Militer Israel mengungkapkan pada Kamis (17/10/2024) bahwa pihaknya tengah menyelidiki kemungkinan kematian pemimpin Hamas Yahya Sinwar akibat serangan yang dilancarkannya di Gaza.
Dilansir NBC News, Kamis (17/10), dalang dari serangan 7 Oktober 2023 oleh Hamas itu baru menjabat sejak bulan Agustus setelah pembunuhan Ismail Haniyeh.
Jika Sinwar terbukti tewas akibat serangan Israel, ini akan menjadi kudeta besar bagi Israel dan perangnya terhadap wilayah kantong Palestina.
Dalam pernyataan bersama, Pasukan Pertahanan Israel dan Badan Keamanan Israel, atau Shin Bet, mengatakan, sedikitnya tiga militan tewas di sebuah gedung selama operasi di Gaza. Mereka tidak menjelaskan lebih lanjut tentang bagaimana mereka terbunuh, tetapi mengatakan bahwa mereka sedang menyelidiki apakah salah satu dari ketiganya adalah Sinwar.
“Pasukan yang beroperasi di area itu terus beroperasi dengan kehati-hatian yang diperlukan,” bunyi pernyataan itu, dengan mengatakan rincian lebih lanjut akan menyusul.
Sebelumnya, Menteri Pertahanan Israel Yoav Gallant menulis di akun X-nya, “Kamu akan mengejar musuh-musuhmu dan mereka akan jatuh di hadapanmu oleh pedang.’ — Imamat 26. Musuh-musuh kita tidak dapat bersembunyi. Kita akan mengejar dan melenyapkan mereka.”
Militer Israel atau Israel Defense Force (IDF) telah bersumpah untuk menangkap Sinwar dalam kondisi hidup atau mati.
Juru bicara Keamanan Nasional John Kirby mengatakan AS mengetahui laporan kemungkinan kematian Sinwar, namun mengatakan pejabat pemerintah belum mengonfirmasi laporan tersebut secara independen.
Bertanggung Jawab di Gaza
Sinwar telah bertanggung jawab atas pemerintahan di Gaza sebelum 7 Oktober 2023 dan diangkat sebagai kepala politik baru Hamas setelah Haniyeh tewas dalam serangan udara di kediamannya di Teheran.
Haniyeh telah menghadiri upacara pelantikan Presiden Iran Masoud Pezeshkian. Israel, yang biasanya bungkam tentang pembunuhan yang ditargetkan, diyakini telah melakukan serangan itu.

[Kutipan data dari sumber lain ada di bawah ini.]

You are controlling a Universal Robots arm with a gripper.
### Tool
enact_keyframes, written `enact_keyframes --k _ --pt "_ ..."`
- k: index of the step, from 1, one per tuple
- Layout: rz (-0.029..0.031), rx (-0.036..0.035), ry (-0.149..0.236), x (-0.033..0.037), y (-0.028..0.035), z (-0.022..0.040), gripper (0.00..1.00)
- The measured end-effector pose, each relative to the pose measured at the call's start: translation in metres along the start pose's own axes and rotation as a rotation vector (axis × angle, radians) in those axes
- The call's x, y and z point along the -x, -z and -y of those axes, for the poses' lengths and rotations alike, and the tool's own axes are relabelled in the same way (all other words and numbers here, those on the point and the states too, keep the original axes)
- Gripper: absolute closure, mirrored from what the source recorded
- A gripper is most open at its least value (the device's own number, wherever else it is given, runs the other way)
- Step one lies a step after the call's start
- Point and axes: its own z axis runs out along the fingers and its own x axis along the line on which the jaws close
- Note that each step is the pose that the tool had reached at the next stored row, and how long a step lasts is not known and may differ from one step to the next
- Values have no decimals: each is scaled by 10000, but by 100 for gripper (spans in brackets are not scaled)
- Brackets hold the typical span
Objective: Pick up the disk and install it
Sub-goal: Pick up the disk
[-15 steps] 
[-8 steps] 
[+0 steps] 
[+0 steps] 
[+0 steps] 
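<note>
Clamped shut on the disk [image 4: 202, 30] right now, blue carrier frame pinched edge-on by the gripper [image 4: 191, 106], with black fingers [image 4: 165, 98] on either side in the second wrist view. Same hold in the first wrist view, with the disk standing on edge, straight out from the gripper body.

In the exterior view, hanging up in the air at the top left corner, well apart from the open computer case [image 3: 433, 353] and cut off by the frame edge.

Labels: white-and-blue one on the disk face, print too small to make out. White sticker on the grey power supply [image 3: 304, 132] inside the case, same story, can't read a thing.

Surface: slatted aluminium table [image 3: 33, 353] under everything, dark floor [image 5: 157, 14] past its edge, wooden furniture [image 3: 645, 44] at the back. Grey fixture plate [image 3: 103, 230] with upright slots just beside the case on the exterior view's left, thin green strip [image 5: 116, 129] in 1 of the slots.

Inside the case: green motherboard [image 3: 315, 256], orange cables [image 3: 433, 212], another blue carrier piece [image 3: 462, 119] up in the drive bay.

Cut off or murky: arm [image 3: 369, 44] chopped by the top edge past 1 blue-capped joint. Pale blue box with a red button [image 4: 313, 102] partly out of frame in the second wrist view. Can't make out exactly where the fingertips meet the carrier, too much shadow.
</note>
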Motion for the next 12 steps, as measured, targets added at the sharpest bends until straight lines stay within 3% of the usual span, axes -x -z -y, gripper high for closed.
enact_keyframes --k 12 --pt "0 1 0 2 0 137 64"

Pejabat Israel mengecam keputusan kelompok militan yang didukung Iran untuk mengangkat Sinwar sebagai pemimpin politiknya, dengan Menteri Luar Negeri Israel Israel Katz menyebut Sinwar sebagai “pembunuh ulung” dan mengatakan pengangkatannya adalah “alasan lain untuk segera melenyapkannya dan menghapus memori organisasi ini dari muka bumi.”

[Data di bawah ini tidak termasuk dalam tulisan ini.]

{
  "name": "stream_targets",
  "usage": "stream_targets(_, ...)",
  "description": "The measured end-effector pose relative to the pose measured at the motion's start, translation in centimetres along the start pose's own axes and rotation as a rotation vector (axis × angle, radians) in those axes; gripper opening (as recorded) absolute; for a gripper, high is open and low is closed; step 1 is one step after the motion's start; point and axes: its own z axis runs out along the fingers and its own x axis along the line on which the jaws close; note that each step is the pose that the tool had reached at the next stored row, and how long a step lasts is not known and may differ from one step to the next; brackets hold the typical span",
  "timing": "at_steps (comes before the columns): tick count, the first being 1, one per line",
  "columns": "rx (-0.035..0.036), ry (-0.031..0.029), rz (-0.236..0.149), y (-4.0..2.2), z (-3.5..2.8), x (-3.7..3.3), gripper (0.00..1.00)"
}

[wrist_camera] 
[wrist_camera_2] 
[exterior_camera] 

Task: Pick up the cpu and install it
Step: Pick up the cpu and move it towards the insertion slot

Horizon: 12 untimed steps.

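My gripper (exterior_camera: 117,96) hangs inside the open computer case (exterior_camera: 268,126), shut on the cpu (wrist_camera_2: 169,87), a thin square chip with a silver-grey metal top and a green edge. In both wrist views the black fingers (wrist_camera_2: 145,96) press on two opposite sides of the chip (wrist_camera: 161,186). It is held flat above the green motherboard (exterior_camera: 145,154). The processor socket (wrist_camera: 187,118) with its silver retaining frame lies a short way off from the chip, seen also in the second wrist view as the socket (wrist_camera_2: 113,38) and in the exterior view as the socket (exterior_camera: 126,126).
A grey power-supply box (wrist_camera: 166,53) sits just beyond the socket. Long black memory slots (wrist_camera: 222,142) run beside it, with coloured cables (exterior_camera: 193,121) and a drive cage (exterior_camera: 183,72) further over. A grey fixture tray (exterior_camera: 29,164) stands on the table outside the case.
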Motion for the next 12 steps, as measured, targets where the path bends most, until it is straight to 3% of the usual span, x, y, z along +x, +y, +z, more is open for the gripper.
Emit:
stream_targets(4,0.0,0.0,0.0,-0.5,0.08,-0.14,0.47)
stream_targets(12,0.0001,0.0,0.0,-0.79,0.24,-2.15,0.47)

“Hanya ada satu tempat yang disediakan untuk Yahya Sinwar, yaitu di samping Mohammed Al-Deif, Marwan Issa, dan anggota ISIS Hamas lainnya yang bertanggung jawab atas pembantaian 7 Oktober yang telah kami bunuh,” kata juru bicara IDF Avichay Adraee saat itu dalam sebuah posting di X.
Lahir di Kamp Pengungsi Gaza
Sinwar, yang lahir di kamp pengungsi Gaza pada awal 1960-an, bergabung dengan Hamas setelah didirikan pada 1987 dan membantu membentuk pasukan keamanan internalnya setahun kemudian. Demikian menurut profilnya oleh lembaga pemikir Dewan Eropa untuk Hubungan Luar Negeri.
Ia dijatuhi hukuman penjara seumur hidup pada 1988 karena berencana membunuh dua tentara Israel, serta membunuh empat warga Palestina yang ia curigai bekerja sama dengan Israel.
Ia dibebaskan beberapa tahun kemudian pada tahun 2011 sebagai salah satu dari lebih dari 1.000 tahanan Palestina yang dibebaskan sebagai ganti Gilad Shalit, seorang tentara Israel yang telah ditahan oleh Hamas selama lebih dari lima tahun.